=== DIRECTIONS ===
Return only the lines from the one that contains "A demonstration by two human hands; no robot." through the last line of the records below, exactly as they stand. Pictures are not part of the copy.

=== SOURCE INFORMATION ===

::::::::

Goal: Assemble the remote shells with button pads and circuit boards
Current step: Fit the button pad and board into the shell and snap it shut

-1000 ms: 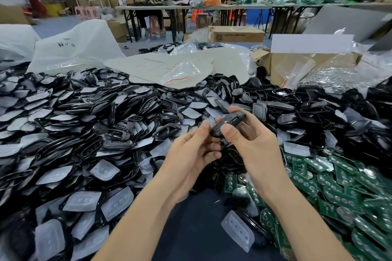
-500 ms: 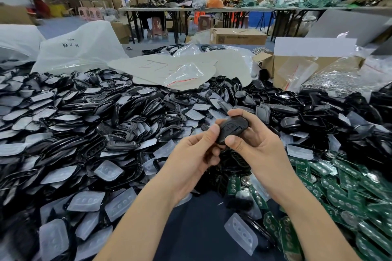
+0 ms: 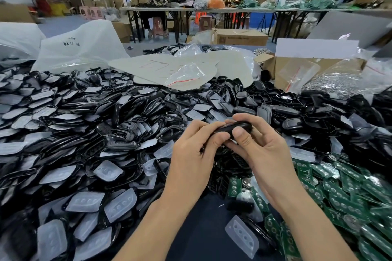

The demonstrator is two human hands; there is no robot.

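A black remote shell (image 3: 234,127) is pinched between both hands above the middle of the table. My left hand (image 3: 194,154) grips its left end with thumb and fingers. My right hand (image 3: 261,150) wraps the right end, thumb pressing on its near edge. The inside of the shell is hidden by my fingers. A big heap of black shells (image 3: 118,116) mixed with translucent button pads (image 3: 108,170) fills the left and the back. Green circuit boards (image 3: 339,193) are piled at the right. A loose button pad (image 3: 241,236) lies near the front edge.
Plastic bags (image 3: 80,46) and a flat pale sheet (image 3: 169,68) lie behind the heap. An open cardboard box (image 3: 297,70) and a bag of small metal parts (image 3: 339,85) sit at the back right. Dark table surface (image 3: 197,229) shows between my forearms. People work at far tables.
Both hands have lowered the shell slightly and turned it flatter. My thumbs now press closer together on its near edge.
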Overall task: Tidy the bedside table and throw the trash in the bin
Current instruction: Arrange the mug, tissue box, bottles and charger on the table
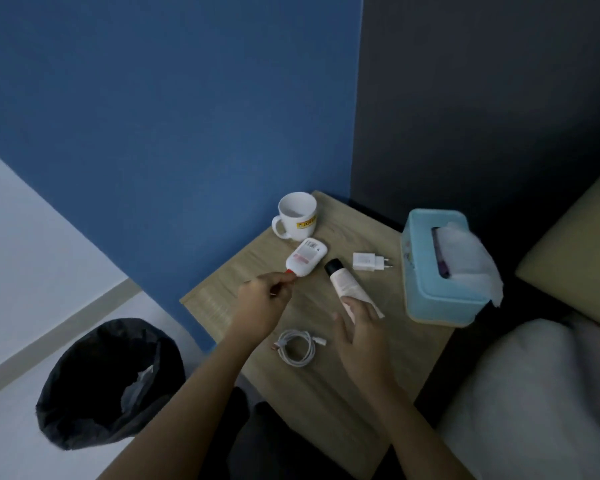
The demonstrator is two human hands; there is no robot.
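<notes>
Left hand [262, 299] pinches the red cap of the flat white plastic bottle [306, 262] lying on the light wooden desk [222, 296]. Right hand [359, 332], fingers spread and loose, covers the crimped end of the pale black-capped tube [343, 282]. The black-lined round bin [108, 382] sits left on the floor, its contents too dim to identify.

A pale wood-grain bedside table [222, 299] carries a white ceramic mug [297, 215], upright at 11 o'clock. Just below it lies a flat white bottle with a red cap [305, 260]; at 3 o'clock of that, a pink tube with a black cap [343, 284]. A black-lined round bin [111, 382] stands at 8 o'clock on the floor.
</notes>
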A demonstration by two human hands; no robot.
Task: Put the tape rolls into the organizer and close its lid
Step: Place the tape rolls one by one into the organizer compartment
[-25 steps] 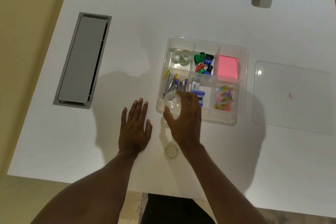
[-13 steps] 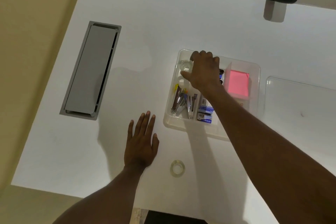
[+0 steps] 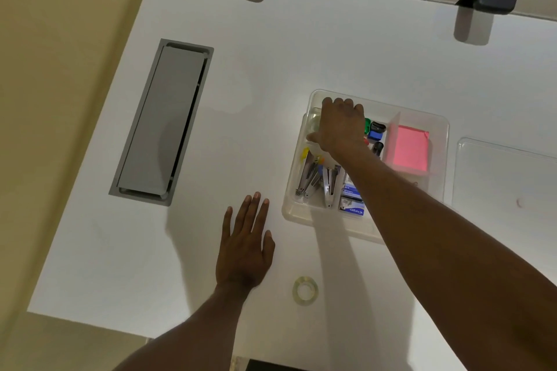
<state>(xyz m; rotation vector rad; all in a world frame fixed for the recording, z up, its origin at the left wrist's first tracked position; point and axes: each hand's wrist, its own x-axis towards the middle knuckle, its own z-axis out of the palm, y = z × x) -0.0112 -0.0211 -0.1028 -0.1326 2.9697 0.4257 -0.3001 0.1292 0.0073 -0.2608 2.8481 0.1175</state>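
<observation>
Bare desk [image 3: 301,48] lies open around the tape roll [image 3: 305,291], with the flat left hand [image 3: 244,247] just beside it. The right hand [image 3: 340,126] and forearm cross the organizer [image 3: 304,214], covering its far-left compartment. The lid [image 3: 509,178] lies right of the organizer.

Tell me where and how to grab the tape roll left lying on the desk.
The tape roll lies flat on the white desk, hole facing up, with bare desk all round it. Probably best to come straight down from above and pinch across its outer rim, or hook one finger into the hole with the thumb outside. The left hand, resting flat beside it, is nearest.
</observation>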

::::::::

=== ANSWER SPACE ===
A demonstration by two human hands; no robot.
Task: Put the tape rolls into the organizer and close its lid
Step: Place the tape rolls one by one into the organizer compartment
[-25 steps] 
[-13 steps] 
[+0 steps] 
<state>(xyz m; rotation vector rad; all in a world frame fixed for the recording, z up, its origin at the left wrist's first tracked position; point and axes: each hand's wrist, its own x-axis towards the middle knuckle, its own z-axis out of the palm, y = z × x) -0.0112 -0.0211 -0.1028 -0.1326 2.9697 0.4257 -0.3001 0.1292 0.0073 -0.2608 2.8481 0.1175</state>
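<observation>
Bare desk [image 3: 301,48] lies open around the tape roll [image 3: 305,291], with the flat left hand [image 3: 244,247] just beside it. The right hand [image 3: 340,126] and forearm cross the organizer [image 3: 304,214], covering its far-left compartment. The lid [image 3: 509,178] lies right of the organizer.

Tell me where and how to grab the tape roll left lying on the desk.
The tape roll lies flat on the white desk, hole facing up, with bare desk all round it. Probably best to come straight down from above and pinch across its outer rim, or hook one finger into the hole with the thumb outside. The left hand, resting flat beside it, is nearest.
</observation>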

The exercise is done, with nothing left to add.